DEAR MISS MANNERS: When you need to pass seated patrons at a live performance or a movie theater, which way shows better etiquette? My wife, who grew up in Europe, states that the way Americans will shuffle sideways with their backsides facing the seated spectators, is considered rude by Europeans. I say it may have to do with the habit of Americans of buying food and souvenirs before the show or game and then taking them to their seats. I guess Americans don't want to hold their food in the faces of seated fans while looking at the faces of these people.
What is your recommendation? Some married American men could get in the doghouse if they were smiling and staring at the faces and assets of beautiful women on the way to their seats.
GENTLE READER: Well, you certainly do make a revolting -- Miss Manners meant to say compelling -- case for facing away from the spectators. That theater-goers might leer at those they must pass so closely, or drag French fries under their noses would be reason enough to establish the custom of facing away from those who are seated.

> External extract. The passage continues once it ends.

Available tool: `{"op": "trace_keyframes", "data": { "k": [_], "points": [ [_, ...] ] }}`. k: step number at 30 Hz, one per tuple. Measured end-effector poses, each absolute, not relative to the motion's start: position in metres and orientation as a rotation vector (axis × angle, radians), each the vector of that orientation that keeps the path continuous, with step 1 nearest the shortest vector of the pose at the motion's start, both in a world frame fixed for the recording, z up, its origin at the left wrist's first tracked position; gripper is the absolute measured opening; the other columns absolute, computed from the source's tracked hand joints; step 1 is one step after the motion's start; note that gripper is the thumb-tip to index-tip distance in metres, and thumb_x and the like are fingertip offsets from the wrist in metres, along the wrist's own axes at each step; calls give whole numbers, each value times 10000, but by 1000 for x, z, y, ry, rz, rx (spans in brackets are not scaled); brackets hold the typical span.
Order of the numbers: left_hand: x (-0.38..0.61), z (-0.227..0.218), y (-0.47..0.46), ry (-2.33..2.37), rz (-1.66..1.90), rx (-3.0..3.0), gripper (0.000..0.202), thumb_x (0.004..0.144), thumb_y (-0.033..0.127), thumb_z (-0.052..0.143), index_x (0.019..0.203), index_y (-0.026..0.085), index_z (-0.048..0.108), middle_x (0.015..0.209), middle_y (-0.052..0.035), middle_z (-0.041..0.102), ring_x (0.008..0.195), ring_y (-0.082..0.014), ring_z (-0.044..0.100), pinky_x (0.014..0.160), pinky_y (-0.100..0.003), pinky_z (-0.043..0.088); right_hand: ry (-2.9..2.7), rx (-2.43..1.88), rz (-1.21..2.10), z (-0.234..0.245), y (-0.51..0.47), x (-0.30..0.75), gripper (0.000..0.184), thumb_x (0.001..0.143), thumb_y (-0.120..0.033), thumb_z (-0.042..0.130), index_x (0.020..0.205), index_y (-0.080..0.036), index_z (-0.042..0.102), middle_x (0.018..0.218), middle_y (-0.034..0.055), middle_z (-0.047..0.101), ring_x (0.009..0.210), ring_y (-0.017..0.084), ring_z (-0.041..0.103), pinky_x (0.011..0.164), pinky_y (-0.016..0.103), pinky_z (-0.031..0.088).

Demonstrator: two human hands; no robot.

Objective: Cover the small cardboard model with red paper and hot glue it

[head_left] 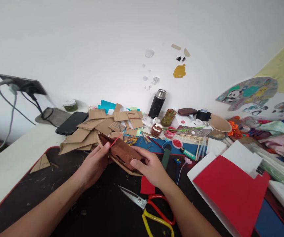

But the custom already existed before the invention of the motion picture (and its enhancement with junk food), although not before the invention of the leer. Actually, the correct posture is an angle at which the latecomer is mostly facing away from those he is passing, but at which he can say "Excuse me" if the event has not already begun.
DEAR MISS MANNERS: Is it permissible to have the major participants -- not the bride and the groom -- wear nametags at the reception? Tags for mothers, stepmothers, fathers and stepfathers? Just names, not the relationships, as people should be able to figure those out for themselves once they have the names straight.
Both the groom and our family have confusing relationships with steps and exes. Although there will be a receiving line, and we'll get everybody in the right order, and we'll do introductions, many of the guests will have no clue as to who is who after 10 minutes even though they've gone through a line or been introduced. Is this idea tacky?
GENTLE READER: Life would certainly be easier if everyone bore a label; Miss Manners cannot deny that. But why just names?
The relationships are what people really want to know: "Bernard 'Studs' Woollcott/Bride's Mother's Second Husband." And if you really want to make things easier on the guests, you should also list the ingredients: "Lorelei MacIntosh/Half-sister of Bridegroom/Contains bile, artificial sweetener, some added coloring."
You probably don't want to do that because, if you think about it, you probably don't want to spoil the clothes and atmosphere of the occasion by making it look like a convention. In other words, yes, it is a tacky idea.
But Miss Manners has this comfort to offer you: Wedding guests don't really care whether they get the names of all the relatives, as they do not expect to see them again. And if they do, there are plenty of people around to ask.